Chapter 9

144 75 77
                                    

Saat ini mereka bertiga --Ara, Febby dan Farel-- tengah berada di ruang UKS sesuai 'anjuran' dari Bu Tuti tadi.

Di dalam sana suasana sedang hening. Kedua siswi yang tengah berjaga itu juga bungkam --masih syok dengan kedatangan Farel yang selalu dielu-elukan oleh seluruh siswi 44. Melihat keadaan Farel yang hidungnya mengeluarkan darah menambah raut ketidak mengertian bagi keduanya. Sebenarnya mereka ingin sekali mengobati, akan tetapi melihat ada 2 kakak kelasnya yang datang bersama Farel tadi, nyali mereka cukup ciut.

"Woy!" Sentak Febby sangat tidak sabar karena sedari tadi melihat kedua petugas UKS itu diam saja. "Malah bengong, obatin sana!"

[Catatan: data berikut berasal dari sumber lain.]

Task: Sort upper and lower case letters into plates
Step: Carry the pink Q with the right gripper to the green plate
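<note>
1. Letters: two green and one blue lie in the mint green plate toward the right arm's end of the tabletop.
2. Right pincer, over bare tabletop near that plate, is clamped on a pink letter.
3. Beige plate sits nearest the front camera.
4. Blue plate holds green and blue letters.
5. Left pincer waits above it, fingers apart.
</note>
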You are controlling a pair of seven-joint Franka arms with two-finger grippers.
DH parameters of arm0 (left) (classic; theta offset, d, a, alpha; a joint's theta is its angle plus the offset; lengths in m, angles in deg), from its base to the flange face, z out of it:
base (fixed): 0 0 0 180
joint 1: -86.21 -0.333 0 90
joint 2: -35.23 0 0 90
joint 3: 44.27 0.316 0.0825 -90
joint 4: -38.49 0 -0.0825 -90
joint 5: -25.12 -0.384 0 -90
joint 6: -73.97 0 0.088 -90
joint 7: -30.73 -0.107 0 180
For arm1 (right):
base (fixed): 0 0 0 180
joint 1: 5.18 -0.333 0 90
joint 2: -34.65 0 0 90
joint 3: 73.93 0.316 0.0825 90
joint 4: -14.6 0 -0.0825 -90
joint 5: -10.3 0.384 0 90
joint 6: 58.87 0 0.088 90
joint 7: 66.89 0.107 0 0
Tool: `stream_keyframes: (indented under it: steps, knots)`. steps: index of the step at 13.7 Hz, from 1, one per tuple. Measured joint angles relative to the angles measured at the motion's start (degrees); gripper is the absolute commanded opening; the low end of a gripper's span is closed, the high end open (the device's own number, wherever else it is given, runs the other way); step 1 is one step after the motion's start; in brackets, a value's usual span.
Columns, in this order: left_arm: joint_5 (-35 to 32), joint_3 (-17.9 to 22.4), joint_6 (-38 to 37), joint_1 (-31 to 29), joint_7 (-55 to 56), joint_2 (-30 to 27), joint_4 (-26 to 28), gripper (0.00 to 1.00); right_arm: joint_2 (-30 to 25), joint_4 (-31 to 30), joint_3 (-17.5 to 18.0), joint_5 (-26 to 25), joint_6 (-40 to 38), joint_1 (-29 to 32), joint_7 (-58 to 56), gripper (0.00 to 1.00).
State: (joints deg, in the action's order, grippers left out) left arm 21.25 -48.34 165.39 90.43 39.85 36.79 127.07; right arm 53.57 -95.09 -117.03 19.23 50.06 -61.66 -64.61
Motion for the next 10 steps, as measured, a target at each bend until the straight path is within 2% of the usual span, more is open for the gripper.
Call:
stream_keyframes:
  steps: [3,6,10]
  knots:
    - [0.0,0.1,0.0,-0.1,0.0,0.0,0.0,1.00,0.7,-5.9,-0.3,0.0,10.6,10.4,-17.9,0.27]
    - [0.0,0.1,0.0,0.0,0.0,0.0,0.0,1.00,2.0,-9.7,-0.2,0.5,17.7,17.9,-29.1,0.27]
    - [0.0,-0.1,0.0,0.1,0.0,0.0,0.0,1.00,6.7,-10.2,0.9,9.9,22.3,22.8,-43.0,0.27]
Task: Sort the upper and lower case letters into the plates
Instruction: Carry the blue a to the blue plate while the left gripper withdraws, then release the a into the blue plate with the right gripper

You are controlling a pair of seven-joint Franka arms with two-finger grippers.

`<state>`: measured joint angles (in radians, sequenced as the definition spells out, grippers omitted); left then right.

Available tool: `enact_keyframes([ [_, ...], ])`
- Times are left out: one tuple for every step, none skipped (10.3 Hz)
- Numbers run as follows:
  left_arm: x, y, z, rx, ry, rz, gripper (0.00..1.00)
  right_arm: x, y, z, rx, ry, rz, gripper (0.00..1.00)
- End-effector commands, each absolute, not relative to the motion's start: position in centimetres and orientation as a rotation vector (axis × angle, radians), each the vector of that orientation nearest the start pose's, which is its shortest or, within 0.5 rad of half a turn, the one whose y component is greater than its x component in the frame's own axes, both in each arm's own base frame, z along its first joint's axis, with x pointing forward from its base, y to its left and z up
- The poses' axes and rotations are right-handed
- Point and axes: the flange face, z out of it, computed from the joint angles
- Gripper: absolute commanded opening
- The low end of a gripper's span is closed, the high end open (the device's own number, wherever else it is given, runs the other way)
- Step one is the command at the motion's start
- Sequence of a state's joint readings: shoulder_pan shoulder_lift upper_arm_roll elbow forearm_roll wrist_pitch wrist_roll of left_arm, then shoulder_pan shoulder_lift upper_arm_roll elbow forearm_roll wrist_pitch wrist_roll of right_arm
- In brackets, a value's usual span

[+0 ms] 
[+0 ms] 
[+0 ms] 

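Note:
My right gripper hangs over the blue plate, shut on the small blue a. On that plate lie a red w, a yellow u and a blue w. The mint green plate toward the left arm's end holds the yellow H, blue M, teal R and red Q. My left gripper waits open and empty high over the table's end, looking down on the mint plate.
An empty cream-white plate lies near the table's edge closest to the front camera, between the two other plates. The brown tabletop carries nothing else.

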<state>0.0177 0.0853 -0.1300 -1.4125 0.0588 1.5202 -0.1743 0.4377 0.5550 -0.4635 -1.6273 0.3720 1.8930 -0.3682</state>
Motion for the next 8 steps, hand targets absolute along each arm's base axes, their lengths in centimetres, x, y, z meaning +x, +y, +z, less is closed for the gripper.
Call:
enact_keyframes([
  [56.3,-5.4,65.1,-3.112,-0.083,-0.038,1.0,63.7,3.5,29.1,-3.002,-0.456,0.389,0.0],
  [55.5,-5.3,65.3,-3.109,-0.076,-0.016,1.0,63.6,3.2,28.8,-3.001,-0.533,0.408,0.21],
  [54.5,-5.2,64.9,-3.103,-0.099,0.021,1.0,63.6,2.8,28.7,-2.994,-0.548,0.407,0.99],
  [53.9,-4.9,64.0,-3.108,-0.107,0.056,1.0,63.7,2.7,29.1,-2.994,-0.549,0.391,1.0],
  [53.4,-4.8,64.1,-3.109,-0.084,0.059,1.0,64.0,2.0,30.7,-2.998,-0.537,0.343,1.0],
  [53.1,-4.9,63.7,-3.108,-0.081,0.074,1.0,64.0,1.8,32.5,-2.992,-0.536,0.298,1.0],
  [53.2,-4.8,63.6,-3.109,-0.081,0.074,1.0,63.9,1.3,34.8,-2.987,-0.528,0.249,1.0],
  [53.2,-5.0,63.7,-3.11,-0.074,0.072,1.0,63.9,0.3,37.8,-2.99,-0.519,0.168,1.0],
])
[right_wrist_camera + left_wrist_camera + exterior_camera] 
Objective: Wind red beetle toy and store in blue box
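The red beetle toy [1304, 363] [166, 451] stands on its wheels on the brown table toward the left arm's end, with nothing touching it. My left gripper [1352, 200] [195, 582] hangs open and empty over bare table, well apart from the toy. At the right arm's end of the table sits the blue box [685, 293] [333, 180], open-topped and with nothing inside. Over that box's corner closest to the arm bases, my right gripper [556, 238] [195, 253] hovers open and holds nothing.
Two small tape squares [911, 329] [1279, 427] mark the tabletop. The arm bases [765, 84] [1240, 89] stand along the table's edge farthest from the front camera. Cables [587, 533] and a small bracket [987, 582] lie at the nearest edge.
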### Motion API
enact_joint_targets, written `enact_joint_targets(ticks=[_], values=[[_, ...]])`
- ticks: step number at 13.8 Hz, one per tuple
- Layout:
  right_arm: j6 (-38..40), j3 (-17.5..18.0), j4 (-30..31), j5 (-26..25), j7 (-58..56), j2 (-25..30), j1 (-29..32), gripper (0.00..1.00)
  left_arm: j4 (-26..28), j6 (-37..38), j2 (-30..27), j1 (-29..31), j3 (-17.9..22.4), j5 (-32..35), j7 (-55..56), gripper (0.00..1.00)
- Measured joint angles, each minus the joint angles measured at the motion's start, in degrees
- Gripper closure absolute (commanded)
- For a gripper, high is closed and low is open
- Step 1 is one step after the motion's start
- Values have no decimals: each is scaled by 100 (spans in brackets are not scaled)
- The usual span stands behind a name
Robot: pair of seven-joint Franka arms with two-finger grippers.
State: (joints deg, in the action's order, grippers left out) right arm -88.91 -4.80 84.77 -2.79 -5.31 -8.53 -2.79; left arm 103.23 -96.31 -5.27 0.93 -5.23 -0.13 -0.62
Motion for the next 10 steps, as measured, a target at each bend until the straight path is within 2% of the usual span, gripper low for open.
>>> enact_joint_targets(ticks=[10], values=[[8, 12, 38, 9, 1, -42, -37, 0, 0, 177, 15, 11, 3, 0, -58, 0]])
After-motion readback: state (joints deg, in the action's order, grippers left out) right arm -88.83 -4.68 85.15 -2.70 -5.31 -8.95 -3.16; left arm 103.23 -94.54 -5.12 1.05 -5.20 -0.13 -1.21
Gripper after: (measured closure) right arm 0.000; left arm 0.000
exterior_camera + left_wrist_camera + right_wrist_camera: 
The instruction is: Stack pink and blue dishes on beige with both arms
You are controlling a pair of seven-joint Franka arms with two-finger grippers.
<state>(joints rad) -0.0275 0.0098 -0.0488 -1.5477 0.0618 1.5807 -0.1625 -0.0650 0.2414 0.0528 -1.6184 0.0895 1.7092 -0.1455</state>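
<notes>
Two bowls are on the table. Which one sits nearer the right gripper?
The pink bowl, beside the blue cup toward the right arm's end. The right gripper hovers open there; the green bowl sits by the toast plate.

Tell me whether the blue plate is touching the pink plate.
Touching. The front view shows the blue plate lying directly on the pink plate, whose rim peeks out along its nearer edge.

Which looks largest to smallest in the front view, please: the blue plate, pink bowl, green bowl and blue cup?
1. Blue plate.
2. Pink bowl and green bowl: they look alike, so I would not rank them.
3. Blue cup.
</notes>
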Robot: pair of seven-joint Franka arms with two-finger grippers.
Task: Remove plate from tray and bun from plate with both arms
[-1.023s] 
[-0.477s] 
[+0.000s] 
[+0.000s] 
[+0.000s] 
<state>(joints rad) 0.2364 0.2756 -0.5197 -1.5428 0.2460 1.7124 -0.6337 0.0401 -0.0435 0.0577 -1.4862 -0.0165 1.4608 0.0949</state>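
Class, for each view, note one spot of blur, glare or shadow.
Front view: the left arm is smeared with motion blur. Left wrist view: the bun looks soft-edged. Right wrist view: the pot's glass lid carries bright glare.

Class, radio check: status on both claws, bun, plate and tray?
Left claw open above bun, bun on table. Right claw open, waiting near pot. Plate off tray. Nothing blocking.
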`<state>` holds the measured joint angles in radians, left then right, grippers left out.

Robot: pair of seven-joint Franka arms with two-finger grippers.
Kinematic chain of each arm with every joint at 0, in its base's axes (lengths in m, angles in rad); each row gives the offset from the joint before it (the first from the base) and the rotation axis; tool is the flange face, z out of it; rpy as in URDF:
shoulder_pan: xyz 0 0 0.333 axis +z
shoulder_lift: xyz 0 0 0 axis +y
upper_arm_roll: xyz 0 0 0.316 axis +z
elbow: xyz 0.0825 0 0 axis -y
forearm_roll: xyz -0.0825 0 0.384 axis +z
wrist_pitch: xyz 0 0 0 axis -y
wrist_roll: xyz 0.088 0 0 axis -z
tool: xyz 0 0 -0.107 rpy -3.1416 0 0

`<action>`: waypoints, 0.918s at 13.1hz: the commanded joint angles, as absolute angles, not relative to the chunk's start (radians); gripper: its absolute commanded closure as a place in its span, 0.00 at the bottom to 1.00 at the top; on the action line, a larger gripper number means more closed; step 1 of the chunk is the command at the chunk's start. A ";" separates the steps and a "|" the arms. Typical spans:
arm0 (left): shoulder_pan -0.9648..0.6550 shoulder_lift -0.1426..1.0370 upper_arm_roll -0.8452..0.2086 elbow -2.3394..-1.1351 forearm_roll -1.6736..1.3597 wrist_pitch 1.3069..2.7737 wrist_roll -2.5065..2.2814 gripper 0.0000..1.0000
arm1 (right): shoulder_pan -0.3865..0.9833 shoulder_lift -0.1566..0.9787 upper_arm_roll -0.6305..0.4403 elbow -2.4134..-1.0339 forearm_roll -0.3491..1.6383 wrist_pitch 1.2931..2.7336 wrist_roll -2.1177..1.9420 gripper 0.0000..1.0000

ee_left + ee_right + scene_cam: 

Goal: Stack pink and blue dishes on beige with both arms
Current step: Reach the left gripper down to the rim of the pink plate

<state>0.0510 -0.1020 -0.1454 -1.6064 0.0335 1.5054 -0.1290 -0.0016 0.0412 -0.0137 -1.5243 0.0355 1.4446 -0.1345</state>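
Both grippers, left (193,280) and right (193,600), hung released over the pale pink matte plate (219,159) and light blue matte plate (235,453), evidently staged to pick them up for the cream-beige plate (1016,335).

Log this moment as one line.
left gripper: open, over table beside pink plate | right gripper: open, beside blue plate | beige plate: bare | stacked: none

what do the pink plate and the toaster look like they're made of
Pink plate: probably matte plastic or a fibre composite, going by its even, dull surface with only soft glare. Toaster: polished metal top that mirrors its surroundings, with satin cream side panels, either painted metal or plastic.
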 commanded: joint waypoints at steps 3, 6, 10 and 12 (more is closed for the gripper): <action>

Kedua siswi itu tersentak kaget dengan ucapan Febby. Mereka tak menyangka akan mengobati idola dari seluruh siswi. Mereka pikir kedua kakak kelasnya itulah yang akan mengobati Farel. "Kalian budek apa gimana!?"

"Eh....um-a... i-iya k-kak... mm-mari kak Farel." Ucap salah satunya terbata.

Farel pun menurut, ia melangkah ke arah ranjang dan duduk di sana. Menunggu kedua petugas UKS itu menyiapkan apa yang diperlukan untuk mengobatinya.

Febby dan Ara? Tentu saja mereka tidak mau mengobati Farel. Apalagi Febby, ia sungguh tidak sudi! Saat ini merka berdua masih setia berdiri di dekat pintu dengan punggung yang bersandar pada dinding.

Hingga tak lama kemudian kedua petugas itu kembali dan bersiap untuk mengobati Farel. "Gue bisa sendiri." Ucap Farel datar. Karena sedari tadi kedua petugas UKS itu menatapnya dengan pandangan aneh yang membuat Farel risih.

Yah nggak jadi pegang-pegang kak Farel.

"Taro situ aja." Tunjuk Farel dengan dagu ke arah sampingnya.

Kedua penjaga UKS tadi pun hanya mampu berdiri di samping Farel untuk berjaga kalau-kalau kakak kelasnya itu membutuhkan bantuan. Hitung-hitung bisa dekat dengan sang pangeran 44, pikir keduanya.

Tak jauh disana, Ara menggeram gemas karena melihat cara Farel yang mengobati lukanya dengan asal-asalan. Bagaimana bisa Farel mengobati lukanya sendiri semacam itu? Sedangkan pada saat mengobati lukanya tempo hari seperti sangat terlatih. Jujur, semenjak hari itu ia merasa sedikit aneh dengan hatinya. Ada suatu perasaan lain yang selalu datang ketika ia berhadapan dengan Farel. Tetapi Ara tak tahu itu perasaan apa. Kini kakinya refleks melangkah ke arah dimana Farel berada. Setelah sampai di depan Farel tangannya langsung merebut handuk basah yang digunakan Farel untuk mengompres lebamnya. Ara terdiam sebentar, sejak kapan Farel lebam? Bukannya tadi cuma mimisan?

"Kenapa?" Farel mengalihkan pandangannya ke arah Ara yang tiba-tiba merebut handuk basahnya.

Ara mengerjap, kemudian tatapannya mengarah pada tangannya yang beraksi refleks tadi. Berkedip sebentar lalu mengembalikan handuk tadi pada Farel. "Eh...enggak." ucapnya lalu melangkahkan kakinya keluar dari UKS.

Farel menyerit bingung dengan tingkah Ara. Masih ditatapnya Ara yang kini melangkahkan kakinya keluar UKS.

Di luar UKS Ara memilih duduk di bangku yang tersedia, memikirkan kembali kejadian barusan. Lalu ia menepuk-nepuk bagian kepalanya, berusaha untuk kembali sadar. Bisa-bisanya ia berindak seperti tadi. Tak lama kemudian Febby mengikuti Ara keluar dari UKS.

"Ra!" Febby melangkahkan kakinya dan berakhir duduk di samping Ara. Mencoba menyadarkan sahabatnya yang sedari tadi menepuk-nepuk bagian kepalanya. "Lo kenapa sih?"

Ara pun menghentikan aksinya dan mendongak, menatap Febby dengan sebelah alisnya yang terangkat bingung. "Kenapa?"

Bibir Febby lantas terbuka. "Kenapa? Heh harusnya gue yang tanya kenapa, Ara!" Ucapnya gemas. "Lo ngapain tadi pake ngerebut-ngerebut segala? Mau ikut ngobatin Farel?"